In this article, we’ll explore some of the different ways a team building a mobile app can manage the release of a new feature into the hands of their users. There are varying levels of sophistication available, from the very simple (and very risky) “release and pray” approach through to fancy systems which perform a staged rollout of a feature, adjusting the pace of the rollout based on live telemetry data which measures how the feature is performing. I’ll cover some of the ways in which these feature rollout strategies can vary, and introduce a Maturity Model for mobile feature rollout.
Anatomy of a feature rollout
Looking at the many variations of how feature rollouts are managed there are a few distinct facets which differ. Let’s look at a couple.

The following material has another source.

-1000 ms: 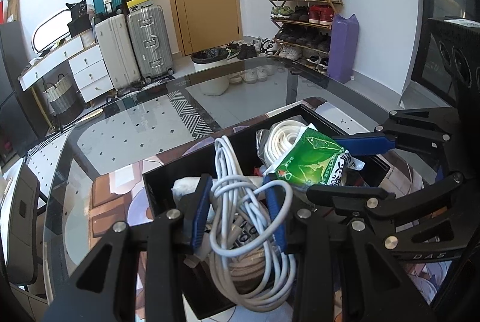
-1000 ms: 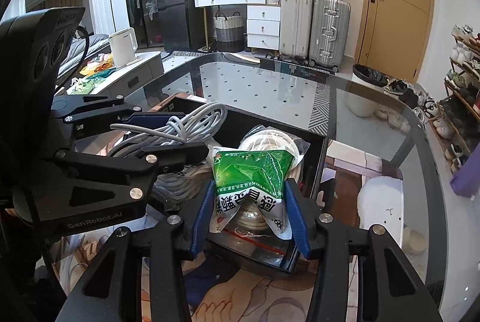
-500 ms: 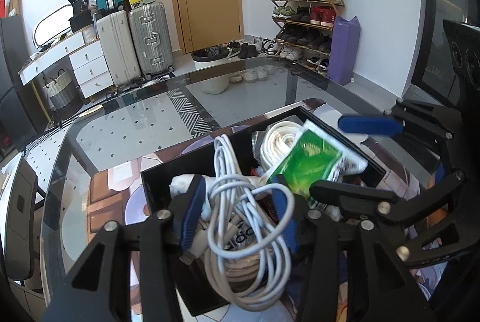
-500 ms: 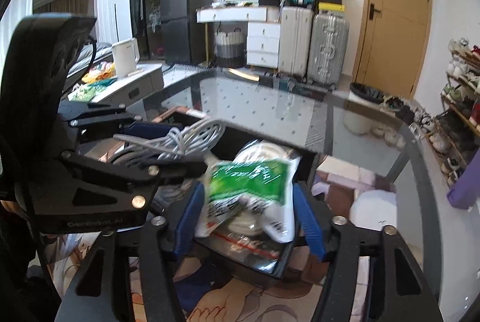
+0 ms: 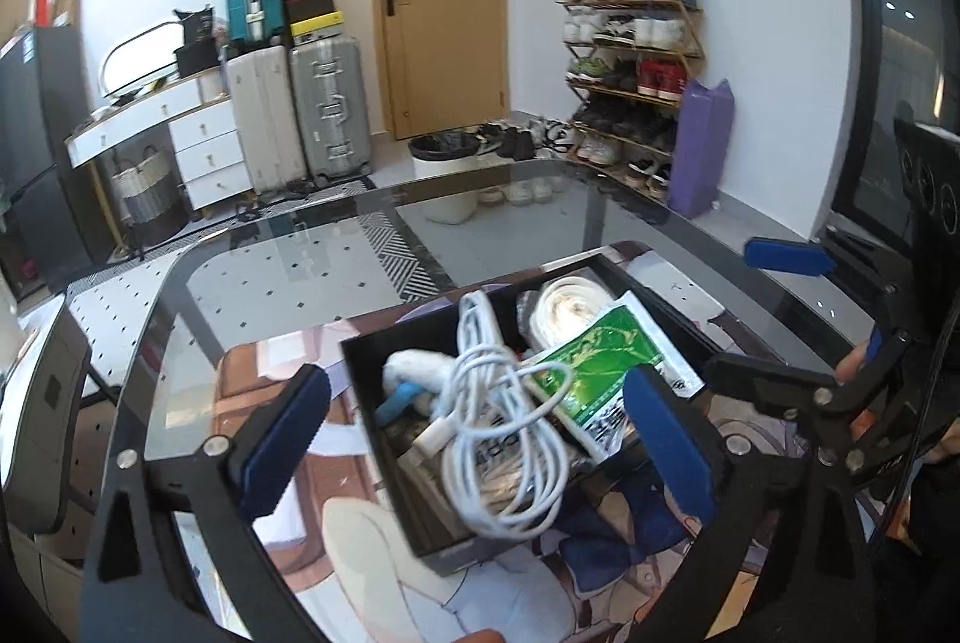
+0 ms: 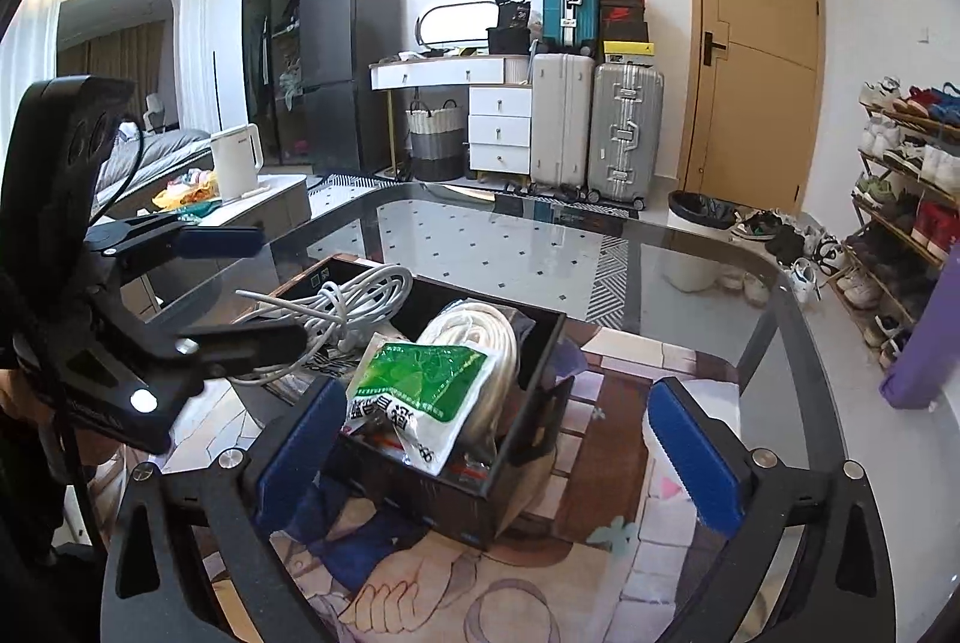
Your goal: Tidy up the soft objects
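Observation:
A black open box [image 5: 360,373] [image 6: 540,379] sits on an illustrated mat on the glass table. In it lie a coiled white cable [image 5: 498,421] [image 6: 342,307], a green and white packet [image 5: 606,373] [image 6: 420,391], a white rope coil [image 5: 564,307] [image 6: 486,337] and a white soft bundle [image 5: 414,367]. My left gripper [image 5: 480,451] is open and empty, raised above the box over the cable. My right gripper [image 6: 504,445] is open and empty, just in front of the packet. Each gripper shows in the other's view.
The illustrated mat [image 6: 600,511] covers the near part of the glass table [image 5: 336,271]. Beyond the table stand suitcases [image 6: 600,127], a white drawer unit [image 6: 498,127], a bin [image 5: 444,163] and a shoe rack [image 5: 636,67]. A kettle [image 6: 237,160] stands at the left.
Both grippers have opened and pulled back and up. The left let go of the white cable and the right let go of the green packet; both now lie in the box.

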A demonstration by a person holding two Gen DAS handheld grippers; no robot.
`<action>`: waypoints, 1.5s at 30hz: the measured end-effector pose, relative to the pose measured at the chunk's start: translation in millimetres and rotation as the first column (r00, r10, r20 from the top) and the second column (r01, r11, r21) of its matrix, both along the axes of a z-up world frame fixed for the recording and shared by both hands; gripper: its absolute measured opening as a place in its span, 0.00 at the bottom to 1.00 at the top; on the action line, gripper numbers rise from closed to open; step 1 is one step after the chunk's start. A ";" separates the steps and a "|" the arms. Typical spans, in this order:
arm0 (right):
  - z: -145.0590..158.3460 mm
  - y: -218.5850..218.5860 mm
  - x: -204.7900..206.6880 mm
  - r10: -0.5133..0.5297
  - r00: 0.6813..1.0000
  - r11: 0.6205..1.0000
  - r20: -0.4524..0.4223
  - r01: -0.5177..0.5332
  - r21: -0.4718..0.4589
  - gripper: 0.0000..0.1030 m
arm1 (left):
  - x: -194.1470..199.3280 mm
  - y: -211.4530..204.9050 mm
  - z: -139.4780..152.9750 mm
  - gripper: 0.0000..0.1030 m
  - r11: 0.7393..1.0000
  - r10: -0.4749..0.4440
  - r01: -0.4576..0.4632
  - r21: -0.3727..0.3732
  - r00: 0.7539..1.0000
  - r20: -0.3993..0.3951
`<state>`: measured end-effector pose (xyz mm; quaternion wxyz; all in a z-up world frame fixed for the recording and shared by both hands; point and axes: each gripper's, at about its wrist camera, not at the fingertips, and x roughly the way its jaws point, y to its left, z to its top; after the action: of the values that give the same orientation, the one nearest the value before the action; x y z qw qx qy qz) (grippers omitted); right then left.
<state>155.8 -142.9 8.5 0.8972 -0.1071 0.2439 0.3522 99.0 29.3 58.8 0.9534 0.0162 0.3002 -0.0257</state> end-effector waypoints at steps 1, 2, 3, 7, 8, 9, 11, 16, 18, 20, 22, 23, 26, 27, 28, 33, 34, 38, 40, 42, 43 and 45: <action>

Rollout strategies differ in terms of how many stages or environments a feature moves through on its way to your users. In the simplest case a mobile dev might be pushing a build from her laptop directly to the app store, and then marking the new version of the app for immediate release to any user who wants it.

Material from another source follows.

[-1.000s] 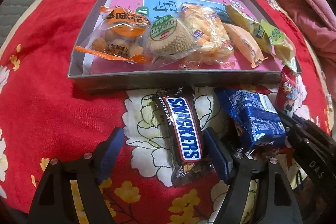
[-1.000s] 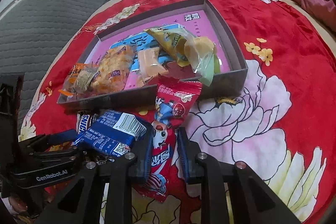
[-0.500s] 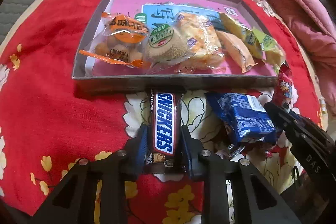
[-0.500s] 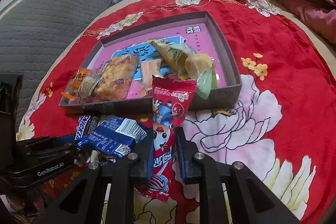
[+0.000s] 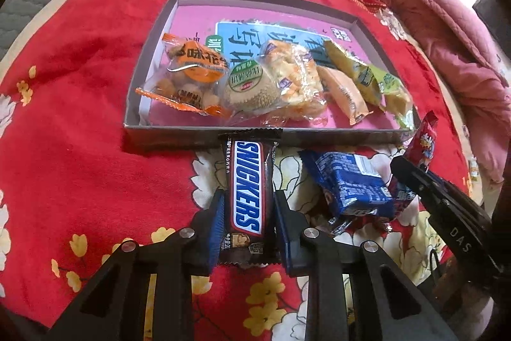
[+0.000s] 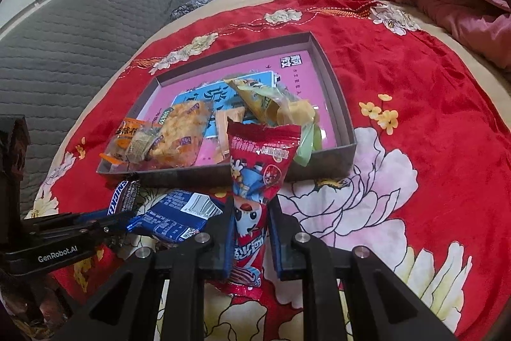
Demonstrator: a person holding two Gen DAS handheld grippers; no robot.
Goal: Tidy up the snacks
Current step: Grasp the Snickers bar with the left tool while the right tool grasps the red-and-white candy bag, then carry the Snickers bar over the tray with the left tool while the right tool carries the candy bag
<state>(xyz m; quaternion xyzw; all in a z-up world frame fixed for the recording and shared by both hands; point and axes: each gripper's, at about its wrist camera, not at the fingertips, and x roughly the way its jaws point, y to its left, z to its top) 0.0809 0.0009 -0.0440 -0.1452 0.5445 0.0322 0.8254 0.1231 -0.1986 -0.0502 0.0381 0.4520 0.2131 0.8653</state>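
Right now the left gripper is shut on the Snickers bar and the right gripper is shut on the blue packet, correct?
Not quite. The left gripper is shut on the Snickers bar, but the right gripper is shut on the red packet, as the right wrist view shows. The blue packet lies free on the blanket.

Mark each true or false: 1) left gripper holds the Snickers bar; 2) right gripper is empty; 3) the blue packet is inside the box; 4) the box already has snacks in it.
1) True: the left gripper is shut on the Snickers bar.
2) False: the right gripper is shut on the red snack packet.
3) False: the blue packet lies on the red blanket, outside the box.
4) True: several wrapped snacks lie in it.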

For larger teams it’s more common for new features to be initially staged into some sort of beta release. This beta is distributed on a regular basis to testers using a mechanism such as TestFlight. Quite often these beta builds will actually contain a set of distinct features which have been bundled together to form a potential new app release. Each individual feature will receive some amount of focused testing via these beta builds.

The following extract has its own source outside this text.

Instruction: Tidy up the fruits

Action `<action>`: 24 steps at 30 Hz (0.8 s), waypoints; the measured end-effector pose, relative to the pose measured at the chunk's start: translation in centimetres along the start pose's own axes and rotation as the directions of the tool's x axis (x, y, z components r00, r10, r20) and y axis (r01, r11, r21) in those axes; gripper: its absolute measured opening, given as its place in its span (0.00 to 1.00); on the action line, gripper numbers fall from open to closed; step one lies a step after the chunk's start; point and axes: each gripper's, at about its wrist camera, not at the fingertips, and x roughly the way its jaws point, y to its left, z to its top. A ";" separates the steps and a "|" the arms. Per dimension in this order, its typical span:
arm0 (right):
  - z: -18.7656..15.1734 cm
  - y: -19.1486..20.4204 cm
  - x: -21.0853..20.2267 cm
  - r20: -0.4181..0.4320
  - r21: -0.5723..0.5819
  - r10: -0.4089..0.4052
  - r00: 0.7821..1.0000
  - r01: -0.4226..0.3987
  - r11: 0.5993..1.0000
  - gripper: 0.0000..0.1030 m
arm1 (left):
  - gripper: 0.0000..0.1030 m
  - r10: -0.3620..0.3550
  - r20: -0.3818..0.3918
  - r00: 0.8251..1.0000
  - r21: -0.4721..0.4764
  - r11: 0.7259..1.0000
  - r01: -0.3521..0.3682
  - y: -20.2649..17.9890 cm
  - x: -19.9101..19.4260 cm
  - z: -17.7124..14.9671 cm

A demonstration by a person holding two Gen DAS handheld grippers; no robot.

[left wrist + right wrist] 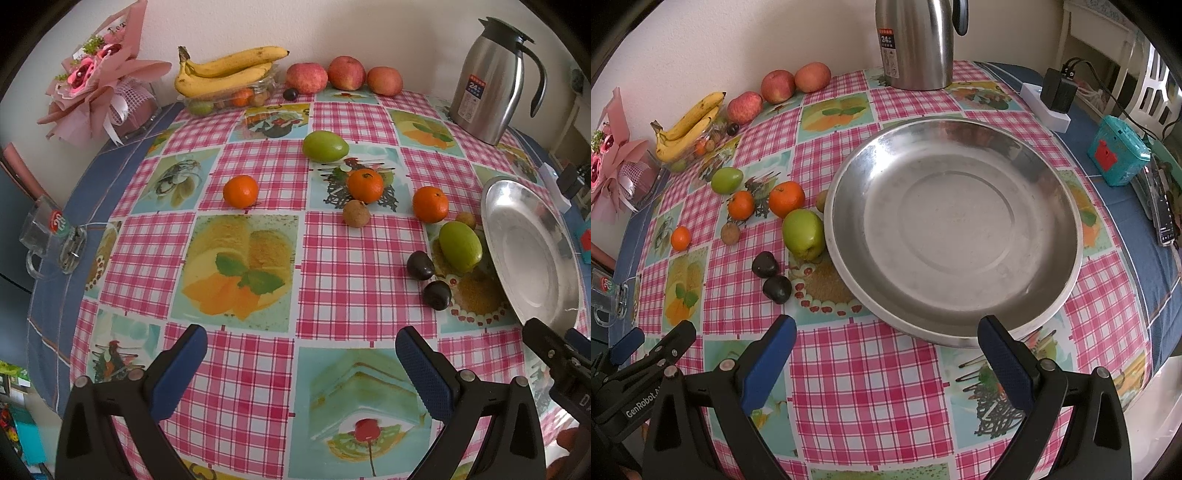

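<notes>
Two hand-held grippers hover low over a worktop (871, 369) covered in a pink-checked cloth printed with fruit pictures, both with their blue-padded fingers spread wide and gripping nothing. The left hand-held gripper (301, 363) points across the cloth's middle, well short of the loose fruit; the right hand-held gripper (886, 352) sits at the near edge of a wide, shallow stainless-steel dish (1052, 236), its outer finger just overlapping the rim. From the right wrist camera, the tip of the left tool shows at lower left, the two tools side by side.

The dish holds no fruit. Against its left rim rests a green apple-like fruit (804, 233), with two dark plums (772, 277) just beside it toward the camera. Farther left of the dish lie three small orange mandarins (365, 184), a second green oval fruit (325, 146) and a brown longan-like fruit (355, 213); another small brown fruit (466, 218) is tucked at the dish's rim. Beyond the dish, along the wall, three red apples (345, 75) line up beside a bunch of yellow bananas (225, 70) lying across a clear plastic tray of small fruit. A stainless-steel vacuum jug (493, 79) stands behind the dish.
</notes>
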 end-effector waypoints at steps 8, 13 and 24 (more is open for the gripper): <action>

As a team gets close to an app store release they might formally declare a given beta build as a “Release Candidate” build, which will often have a final round of general “smoke” testing. Assuming all is well that Release Candidate will then be pushed to the app store and made available for users to download.
The most sophisticated engineering organizations use techniques like Feature Flags to decouple the distinct features which have been bundled into a given release. These feature flags can be used for fine-grained control of individual features, turning a feature on or off even after the release has been made available on the app store. A good feature flagging system will go even further and allow a product manager to gradually rollout a new feature – first to 5% of users, say, then 10%, then 50%, and eventually to 100%.
This extremely granular control from feature flagging system allows a given feature release to essentially be staged through each individual app installation that’s live in a user’s hands. We’ll see later in this article that an advanced feature flagging capability can sometimes obviate the need for a formal beta stage.
The other powerful benefit of a feature flagging system is that it also allows you to “un-release” a feature – rolling release back down to 0% of users – when it has made it into user’s hands but turns out to have issues. When available this is a much better option than rushing a new build through the app store and hoping folks who got a bad build will upgrade. Identifying whether a given feature might be causing issues brings us to the next aspect of feature rollout: Feature Telemetry.
Telemetry is the ability to measure how a feature is performing in real user’s hands.
If you don’t invest anything into building telemetry capability then your only real option for visibility on how a feature is performing is checking app reviews and perhaps monitoring social media traffic.
The first step for many app teams in getting some basic telemetry is via a crash-reporting service. An uptick in error reports or crashes after a feature release is a clear sign that something might not be right.
Mobile apps integrated against backend services that are owned in-house allow indirect telemetry on the app via the API metrics for your backend services. If you were hoping that a new feature would increase engagement in part of your app then you will perhaps be able to confirm that via increased traffic in the corresponding part of the backend API.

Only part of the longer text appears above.